I witnessed surreal repetition, freaky sexy hurt, and transformative meditations on migration and loss. I watched the consumption of indigestible whiteness. I pinned wings to the body of a bloody swan. Every night required audience participation; an interactive engagement and conscious observation with performances that contextualized the rally cries of our generation, and the stories that stretch beyond the borders of the charm. What follows are quick thoughts and rambles. Fleeting points of inspiration or images that stuck with me from the performances I was able to witness.
Sarah Eargle, “Slicing Onions”, 2014
Sarah Eargle places two large baskets of onions beside a table and podium settled in a corner of the gallery. She pulls one out and peels it. The peels are thrown onto the table. She chops the onion, pushes the dicings to the side and bends to grab another onion from the basket. This action is repeated for hours.
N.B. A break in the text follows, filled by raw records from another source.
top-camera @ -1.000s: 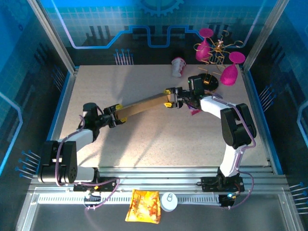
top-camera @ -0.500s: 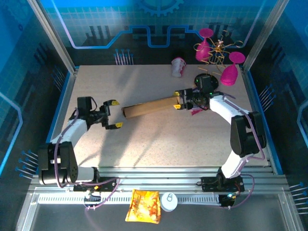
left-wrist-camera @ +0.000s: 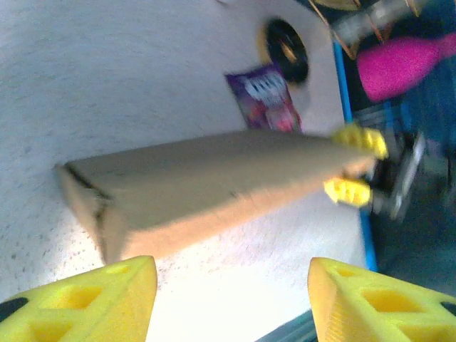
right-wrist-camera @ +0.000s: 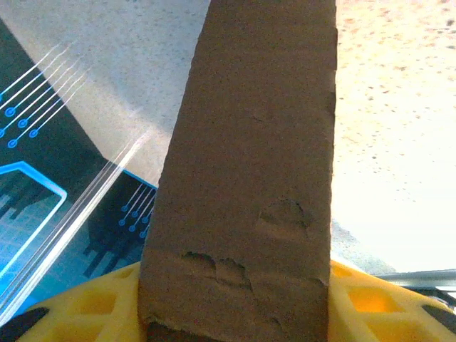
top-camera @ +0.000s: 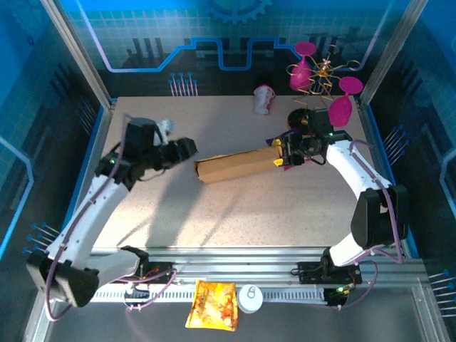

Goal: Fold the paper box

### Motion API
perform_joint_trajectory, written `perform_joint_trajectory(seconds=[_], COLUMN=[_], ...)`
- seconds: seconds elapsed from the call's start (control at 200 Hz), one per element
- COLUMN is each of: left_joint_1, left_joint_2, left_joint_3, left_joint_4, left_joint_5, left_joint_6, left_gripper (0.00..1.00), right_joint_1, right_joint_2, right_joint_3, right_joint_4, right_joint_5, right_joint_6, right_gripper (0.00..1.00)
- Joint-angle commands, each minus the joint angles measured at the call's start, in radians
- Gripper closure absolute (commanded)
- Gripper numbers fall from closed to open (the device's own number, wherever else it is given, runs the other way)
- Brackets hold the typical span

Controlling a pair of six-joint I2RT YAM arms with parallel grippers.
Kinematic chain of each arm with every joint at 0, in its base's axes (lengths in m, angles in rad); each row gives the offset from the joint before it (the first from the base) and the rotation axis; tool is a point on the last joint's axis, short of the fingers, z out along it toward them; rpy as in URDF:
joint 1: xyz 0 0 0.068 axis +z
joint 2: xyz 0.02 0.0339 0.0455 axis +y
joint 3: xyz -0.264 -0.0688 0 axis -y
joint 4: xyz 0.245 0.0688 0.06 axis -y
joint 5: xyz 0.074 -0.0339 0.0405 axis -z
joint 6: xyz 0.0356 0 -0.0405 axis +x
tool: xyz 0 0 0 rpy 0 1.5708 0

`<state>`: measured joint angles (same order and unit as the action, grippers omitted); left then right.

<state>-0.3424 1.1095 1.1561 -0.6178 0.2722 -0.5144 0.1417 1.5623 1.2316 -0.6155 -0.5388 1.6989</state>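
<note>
The paper box (top-camera: pixel 239 165) is a long, flattened brown cardboard piece lying across the middle of the table. My right gripper (top-camera: pixel 279 153) is shut on its right end. In the right wrist view the cardboard (right-wrist-camera: pixel 249 178) runs up from between the yellow fingers (right-wrist-camera: pixel 92 306) of that gripper (right-wrist-camera: pixel 239 317). My left gripper (top-camera: pixel 187 149) hovers just left of the box's left end, open and apart from it. Seen from the left wrist, the box (left-wrist-camera: pixel 214 185) lies ahead of that gripper (left-wrist-camera: pixel 231 299), with only table between its yellow fingertips (left-wrist-camera: pixel 107 299).
A purple snack packet (top-camera: pixel 288 165) lies under the right gripper. A wire stand with pink glasses (top-camera: pixel 320 78) fills the back right corner, and a white cup (top-camera: pixel 263 98) lies beside it. An orange snack bag (top-camera: pixel 212 305) and a white disc (top-camera: pixel 250 298) sit on the front rail.
My left gripper let go of the box's left end, drew back, then rose and came back toward that end. The right gripper carried the box to the right.
</note>
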Motion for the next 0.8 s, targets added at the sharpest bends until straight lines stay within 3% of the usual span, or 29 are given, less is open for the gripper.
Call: perform_joint_trajectory(seconds=[0.0, 0.275, 0.365, 0.6, 0.795], left_joint_1=[-0.068, -0.091, -0.090, -0.091, -0.092], left_joint_2=[-0.027, -0.001, 0.018, 0.105, 0.176], left_joint_3=[-0.053, -0.111, -0.125, -0.104, -0.024], left_joint_4=[0.012, 0.092, 0.127, 0.188, 0.184], left_joint_5=[-0.131, -0.104, -0.090, -0.035, -0.052], left_joint_6=[0.424, 0.939, 1.024, 0.966, 0.833], left_gripper=[0.38, 0.13, 0.08, 0.15, 0.37], right_joint_1=[-0.031, -0.078, -0.079, -0.079, -0.080], right_joint_2=[0.023, 0.137, 0.159, 0.196, 0.210], right_joint_3=[0.044, 0.186, 0.209, 0.206, 0.184], right_joint_4=[-0.143, -0.279, -0.295, -0.259, -0.188], right_joint_5=[-0.001, -0.035, -0.031, -0.026, -0.030], right_joint_6=[-0.064, -0.232, -0.247, -0.221, -0.151], right_gripper=[0.68, 0.68, 0.68, 0.69, 0.69])
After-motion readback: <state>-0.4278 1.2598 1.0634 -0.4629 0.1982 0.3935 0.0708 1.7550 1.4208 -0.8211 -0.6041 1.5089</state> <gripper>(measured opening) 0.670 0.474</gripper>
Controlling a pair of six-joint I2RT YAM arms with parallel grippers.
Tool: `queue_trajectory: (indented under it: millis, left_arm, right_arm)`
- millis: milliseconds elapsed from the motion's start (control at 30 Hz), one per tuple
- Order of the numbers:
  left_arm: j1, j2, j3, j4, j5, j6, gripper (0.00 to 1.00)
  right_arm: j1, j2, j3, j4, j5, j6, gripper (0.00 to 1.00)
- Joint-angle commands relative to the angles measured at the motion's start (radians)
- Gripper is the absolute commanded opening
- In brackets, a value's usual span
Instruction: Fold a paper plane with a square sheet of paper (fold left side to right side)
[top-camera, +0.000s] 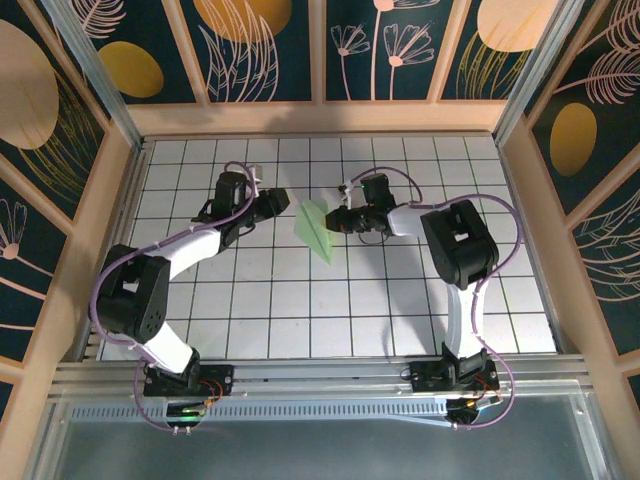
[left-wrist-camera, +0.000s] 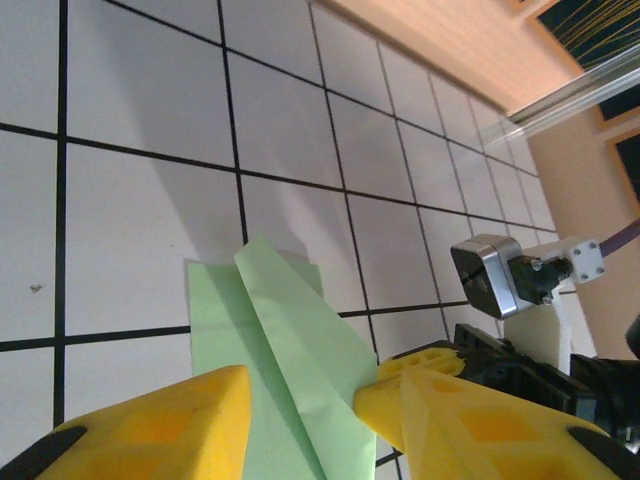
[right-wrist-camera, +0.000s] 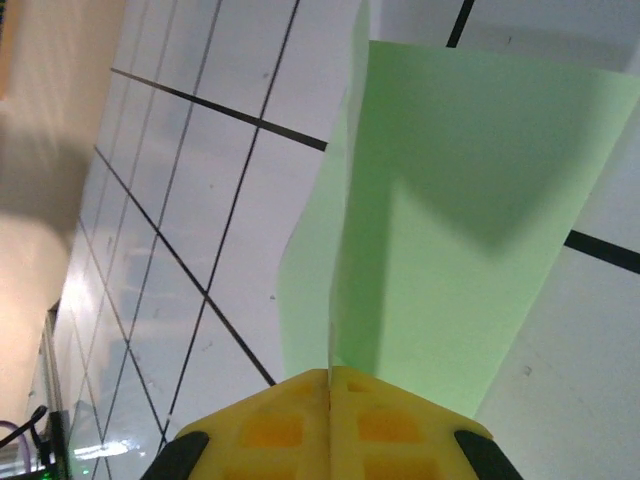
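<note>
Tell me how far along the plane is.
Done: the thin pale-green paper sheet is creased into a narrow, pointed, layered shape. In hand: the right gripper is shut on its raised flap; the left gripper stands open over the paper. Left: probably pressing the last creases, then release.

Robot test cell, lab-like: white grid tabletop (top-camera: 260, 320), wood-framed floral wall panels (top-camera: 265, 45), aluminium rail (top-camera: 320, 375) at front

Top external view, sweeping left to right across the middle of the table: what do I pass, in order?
left arm's elbow → left tool → green paper → right tool → right arm's elbow
</note>
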Motion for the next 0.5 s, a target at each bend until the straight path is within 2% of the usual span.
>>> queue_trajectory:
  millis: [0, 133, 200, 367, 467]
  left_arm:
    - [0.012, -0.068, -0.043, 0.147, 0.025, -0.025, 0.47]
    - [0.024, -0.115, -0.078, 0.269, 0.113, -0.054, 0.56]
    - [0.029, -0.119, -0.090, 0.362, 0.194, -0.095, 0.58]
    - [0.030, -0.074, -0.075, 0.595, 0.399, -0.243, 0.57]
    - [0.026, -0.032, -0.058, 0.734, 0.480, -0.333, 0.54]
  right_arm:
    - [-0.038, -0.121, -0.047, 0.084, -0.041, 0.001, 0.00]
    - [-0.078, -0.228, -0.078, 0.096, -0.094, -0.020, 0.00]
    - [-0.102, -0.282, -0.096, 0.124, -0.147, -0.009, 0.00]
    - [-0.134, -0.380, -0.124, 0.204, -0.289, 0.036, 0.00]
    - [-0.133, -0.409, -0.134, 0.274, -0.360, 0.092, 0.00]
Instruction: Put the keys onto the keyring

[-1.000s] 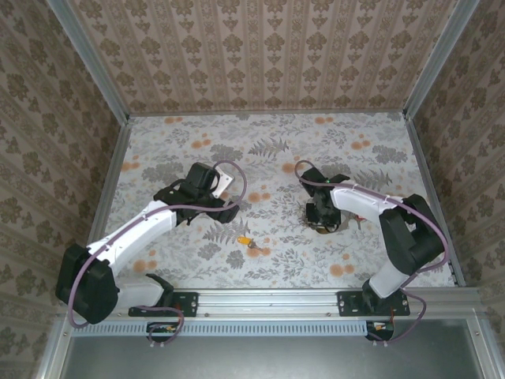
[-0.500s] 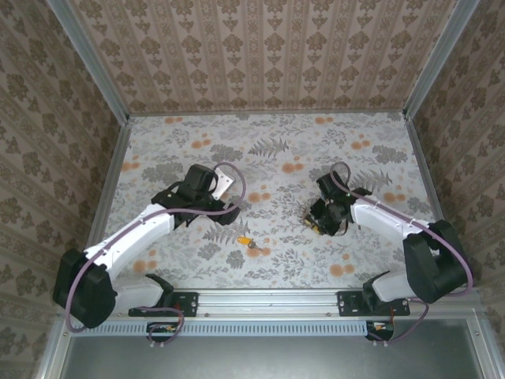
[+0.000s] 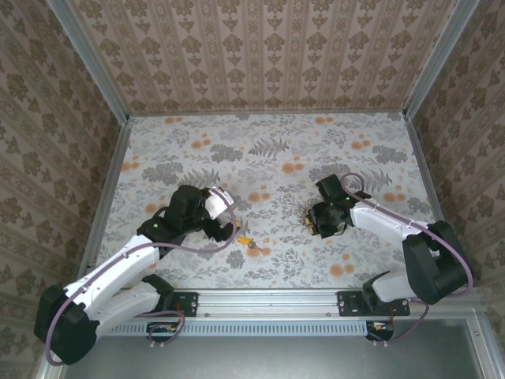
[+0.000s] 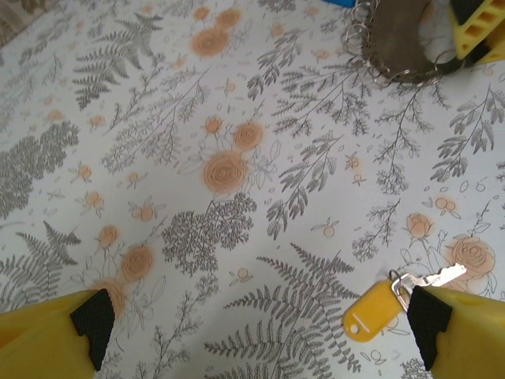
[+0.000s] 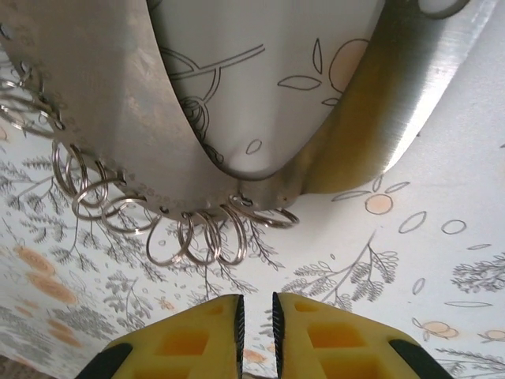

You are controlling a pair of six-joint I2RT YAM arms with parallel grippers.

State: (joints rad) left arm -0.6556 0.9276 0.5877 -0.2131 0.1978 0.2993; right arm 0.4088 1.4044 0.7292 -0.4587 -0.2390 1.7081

The only time she broke the rhythm was to wipe tears from her face or remove an article of clothing. It was not long before she had stripped down to her underwear and the table was buried beneath piles of diced onion and discarded skin. The onions overflowed onto the floor. The smell stung the eyes of everyone standing within twenty feet of the table. Most patrons relocated to the other side of the gallery to protect their eyes.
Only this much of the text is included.